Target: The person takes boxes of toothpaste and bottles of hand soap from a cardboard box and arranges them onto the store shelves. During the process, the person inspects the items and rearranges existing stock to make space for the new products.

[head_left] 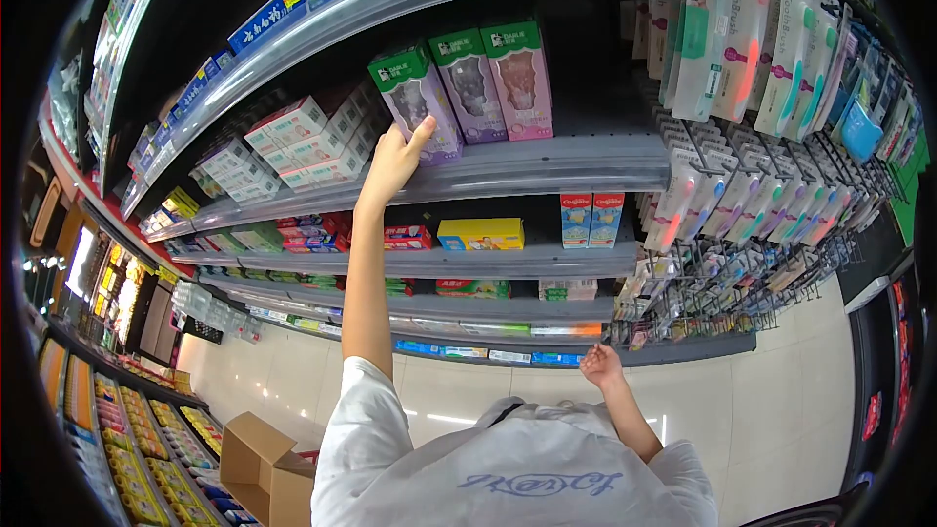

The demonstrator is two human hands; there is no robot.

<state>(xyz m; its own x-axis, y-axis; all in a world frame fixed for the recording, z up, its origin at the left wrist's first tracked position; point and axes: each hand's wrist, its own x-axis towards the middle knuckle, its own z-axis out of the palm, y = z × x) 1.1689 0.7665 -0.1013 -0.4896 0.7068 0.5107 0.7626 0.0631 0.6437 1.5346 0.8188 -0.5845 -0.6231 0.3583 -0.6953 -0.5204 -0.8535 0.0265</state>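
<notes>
My left hand [395,164] reaches up to a shelf and grips a green-and-purple Darlie toothpaste box [415,102], the thumb across its front and the fingers partly hidden at its side. The box leans slightly to the left. Beside it stand two more Darlie boxes, one purple [468,88] and one pink-purple [519,83], both upright. Low in front of my body, my right hand [600,366] hangs apart from the shelves, its fingers curled in with nothing visible in them.
White toothpaste cartons [310,141] are stacked left of my left hand. A shelf edge [547,168] runs below it, with a yellow box [480,233] and Colgate boxes [591,220] underneath. Packaged toothbrushes [742,39] hang on hooks at right. An open cardboard box [249,459] sits lower left.
</notes>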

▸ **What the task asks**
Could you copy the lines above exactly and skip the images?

▸ **Solution to this problem**
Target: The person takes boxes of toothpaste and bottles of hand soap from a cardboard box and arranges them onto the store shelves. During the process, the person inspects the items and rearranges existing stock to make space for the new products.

[head_left] 

The demonstrator is two human hands; there is no robot.

<state>(xyz m; its own x-axis, y-axis; all in a world frame fixed for the recording, z up, its origin at the left wrist's first tracked position; point and axes: each hand's wrist, its own x-axis towards the middle knuckle, its own z-axis out of the palm, y = z × x) 1.1689 0.7665 -0.1013 -0.4896 0.7068 0.5107 0.7626 0.0631 0.6437 1.5346 0.8188 -0.5845 -0.6231 0.3583 -0.6953 -0.5204 -0.8535 0.0265</state>
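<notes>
My left hand [395,164] reaches up to a shelf and grips a green-and-purple Darlie toothpaste box [415,102], the thumb across its front and the fingers partly hidden at its side. The box leans slightly to the left. Beside it stand two more Darlie boxes, one purple [468,88] and one pink-purple [519,83], both upright. Low in front of my body, my right hand [600,366] hangs apart from the shelves, its fingers curled in with nothing visible in them.
White toothpaste cartons [310,141] are stacked left of my left hand. A shelf edge [547,168] runs below it, with a yellow box [480,233] and Colgate boxes [591,220] underneath. Packaged toothbrushes [742,39] hang on hooks at right. An open cardboard box [249,459] sits lower left.
</notes>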

This finishes the output.